Problem to work on: Every line of the listing below must be printed again exactly, apart from its pictures.

Stored data:
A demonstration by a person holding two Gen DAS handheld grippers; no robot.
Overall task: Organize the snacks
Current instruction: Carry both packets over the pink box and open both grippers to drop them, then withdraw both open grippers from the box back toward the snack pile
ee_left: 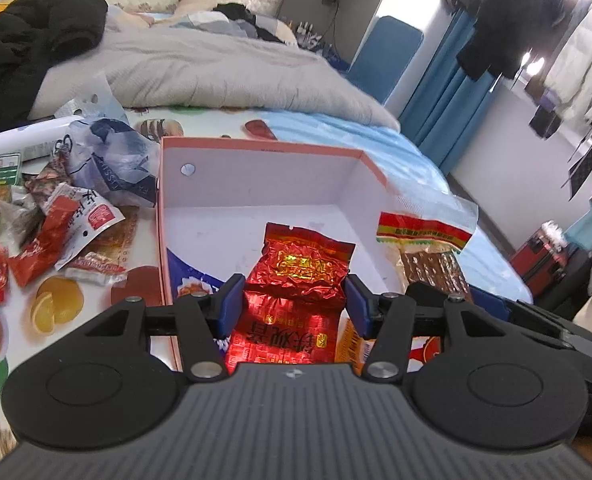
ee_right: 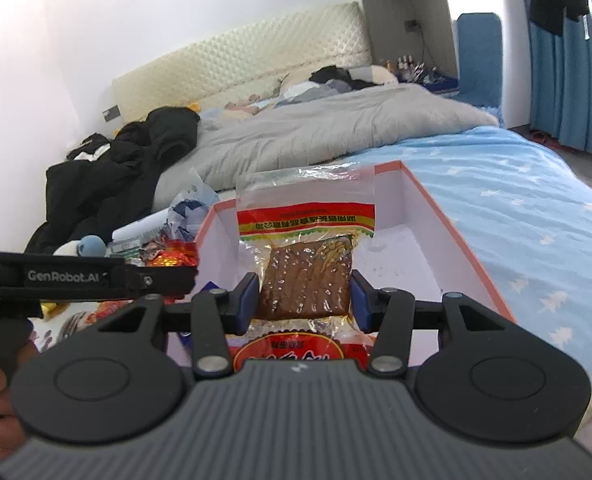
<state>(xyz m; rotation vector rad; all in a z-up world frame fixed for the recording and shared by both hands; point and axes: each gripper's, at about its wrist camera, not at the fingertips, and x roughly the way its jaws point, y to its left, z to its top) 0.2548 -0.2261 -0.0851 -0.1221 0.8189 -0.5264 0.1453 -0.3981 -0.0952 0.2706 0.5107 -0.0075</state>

Written solution:
A demonstration by a person holding two Gen DAS handheld grippers; no robot.
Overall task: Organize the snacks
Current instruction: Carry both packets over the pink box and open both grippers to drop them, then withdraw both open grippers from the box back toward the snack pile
ee_left: 
ee_right: 
<state>(xyz m; rotation vector rad; all in a z-up world frame fixed for the recording and shared by both hands; point and axes: each gripper's, at about its wrist camera, not at the fingertips, and x roughly the way its jaws point, y to its left, z to its top) 0.2548 -0.2261 -0.0851 -0.1221 0.8189 -0.5264 0.1453 -0.3981 -0.0952 0.2706 0.5107 -0.0075</state>

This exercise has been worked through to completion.